The use case for data goes well beyond viewing reports and dashboards. High-quality, high-impact data will inherently attract many interesting use cases. But in seeking use cases, always ask, “What action will this data trigger, and who will be performing this action?” with the appropriate follow-up question, “Can this action be automated?” Whenever possible, prioritize use cases with the highest possible ROI. Data engineers love to obsess over the technical implementation details of the systems they build while ignoring the basic question of purpose. Engineers want to do what they do best: engineer things. When engineers recognize the need to focus on value and use cases, they become much more valuable and effective in their roles.

The data journey concludes logically at the serving stage, and like all lifecycles, there is a feedback loop that occurs.
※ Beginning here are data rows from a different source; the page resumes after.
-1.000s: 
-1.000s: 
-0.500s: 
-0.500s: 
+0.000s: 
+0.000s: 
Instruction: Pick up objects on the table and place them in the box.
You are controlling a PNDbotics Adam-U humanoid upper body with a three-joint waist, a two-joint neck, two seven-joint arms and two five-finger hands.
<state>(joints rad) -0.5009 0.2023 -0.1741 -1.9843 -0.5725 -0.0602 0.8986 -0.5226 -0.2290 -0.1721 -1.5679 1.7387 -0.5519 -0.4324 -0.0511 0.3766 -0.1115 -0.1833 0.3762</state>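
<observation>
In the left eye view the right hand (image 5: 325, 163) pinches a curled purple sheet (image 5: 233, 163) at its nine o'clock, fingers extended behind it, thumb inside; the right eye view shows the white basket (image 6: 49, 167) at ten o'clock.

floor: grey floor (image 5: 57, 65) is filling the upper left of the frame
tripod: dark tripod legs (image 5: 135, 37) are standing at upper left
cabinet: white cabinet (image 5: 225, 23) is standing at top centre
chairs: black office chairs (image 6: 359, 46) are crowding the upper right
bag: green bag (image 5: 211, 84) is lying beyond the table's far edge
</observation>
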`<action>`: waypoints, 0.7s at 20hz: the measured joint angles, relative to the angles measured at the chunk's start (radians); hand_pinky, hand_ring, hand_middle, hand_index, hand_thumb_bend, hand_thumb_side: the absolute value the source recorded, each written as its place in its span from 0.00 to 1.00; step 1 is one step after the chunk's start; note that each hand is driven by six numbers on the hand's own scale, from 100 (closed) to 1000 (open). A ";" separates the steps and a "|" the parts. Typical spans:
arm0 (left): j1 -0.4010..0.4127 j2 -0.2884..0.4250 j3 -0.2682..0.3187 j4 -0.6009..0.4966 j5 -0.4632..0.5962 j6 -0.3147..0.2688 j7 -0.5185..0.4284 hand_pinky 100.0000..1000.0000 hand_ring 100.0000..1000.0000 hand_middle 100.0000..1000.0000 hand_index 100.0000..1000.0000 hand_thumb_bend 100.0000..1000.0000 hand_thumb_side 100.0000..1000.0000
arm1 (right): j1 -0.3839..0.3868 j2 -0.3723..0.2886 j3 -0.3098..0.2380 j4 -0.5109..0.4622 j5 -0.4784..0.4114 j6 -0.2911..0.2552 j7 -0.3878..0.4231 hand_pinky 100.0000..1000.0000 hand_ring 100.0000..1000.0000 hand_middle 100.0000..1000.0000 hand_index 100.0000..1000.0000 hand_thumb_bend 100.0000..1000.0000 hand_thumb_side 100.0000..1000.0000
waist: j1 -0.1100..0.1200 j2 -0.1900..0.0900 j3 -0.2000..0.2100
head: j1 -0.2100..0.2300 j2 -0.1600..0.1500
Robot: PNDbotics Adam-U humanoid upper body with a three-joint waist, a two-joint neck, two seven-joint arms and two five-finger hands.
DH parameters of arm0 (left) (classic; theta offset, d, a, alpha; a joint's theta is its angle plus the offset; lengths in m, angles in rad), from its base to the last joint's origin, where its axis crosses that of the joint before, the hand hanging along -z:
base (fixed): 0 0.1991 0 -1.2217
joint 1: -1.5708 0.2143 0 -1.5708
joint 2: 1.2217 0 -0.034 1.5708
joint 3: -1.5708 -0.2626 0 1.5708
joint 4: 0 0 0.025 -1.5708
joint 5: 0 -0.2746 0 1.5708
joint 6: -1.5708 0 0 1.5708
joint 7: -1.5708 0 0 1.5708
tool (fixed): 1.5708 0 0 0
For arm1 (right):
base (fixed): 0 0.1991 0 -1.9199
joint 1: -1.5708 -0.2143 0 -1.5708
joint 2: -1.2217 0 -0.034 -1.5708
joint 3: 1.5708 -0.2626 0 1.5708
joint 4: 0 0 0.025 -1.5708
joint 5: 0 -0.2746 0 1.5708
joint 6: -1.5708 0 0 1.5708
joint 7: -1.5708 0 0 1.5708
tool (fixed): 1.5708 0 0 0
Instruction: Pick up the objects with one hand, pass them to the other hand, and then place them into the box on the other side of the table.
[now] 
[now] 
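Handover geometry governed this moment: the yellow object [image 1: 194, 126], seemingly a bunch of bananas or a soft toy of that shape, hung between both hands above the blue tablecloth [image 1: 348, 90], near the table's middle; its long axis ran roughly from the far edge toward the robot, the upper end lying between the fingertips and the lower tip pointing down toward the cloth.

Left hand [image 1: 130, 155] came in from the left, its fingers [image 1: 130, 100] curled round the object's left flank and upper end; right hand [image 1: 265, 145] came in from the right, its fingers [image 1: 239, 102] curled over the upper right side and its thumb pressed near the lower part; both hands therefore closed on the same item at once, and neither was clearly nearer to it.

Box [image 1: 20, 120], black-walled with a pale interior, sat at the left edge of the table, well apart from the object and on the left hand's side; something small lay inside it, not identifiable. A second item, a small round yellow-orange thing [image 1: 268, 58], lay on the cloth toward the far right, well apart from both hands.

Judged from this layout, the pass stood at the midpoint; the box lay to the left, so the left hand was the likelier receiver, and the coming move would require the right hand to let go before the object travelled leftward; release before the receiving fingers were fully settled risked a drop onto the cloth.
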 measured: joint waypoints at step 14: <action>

Therefore, it is essential to view the serving stage as an opportunity to learn what is working well and what can be improved. Stakeholder feedback is critical, and it is important not to take offense when issues are raised, as they inevitably will be. Instead, use this feedback constructively to identify areas for improvement in what you have built. By doing so, you can continually enhance the quality and effectiveness of your data platforms and products.

Now that we’ve taken a journey through the data journey, you know how to design, architect, build, maintain, and improve your data products. In the next series of this blog, I’ll turn your attention to a few well-known data platforms, where we’ll make some hands-on exercises to ingest, store, process, and serve data.

References

Reis, J. and Housley, M. Fundamentals of data engineering: Plan and build robust data systems. O’Reilly Media (2022).
Dehghani, Z. Data Mesh: Delivering Data-Driven Value at Scale. O’Reilly Media (2022).

1. Latency becomes the new outage.

2. a metrics layer is a tool for maintaining and computing business logic. (conceptually, this concept is extremely similar to the semantic layer). This layer can live in a BI tool or software that builds transformation queries. A concrete example is Data Build Tool (dbt).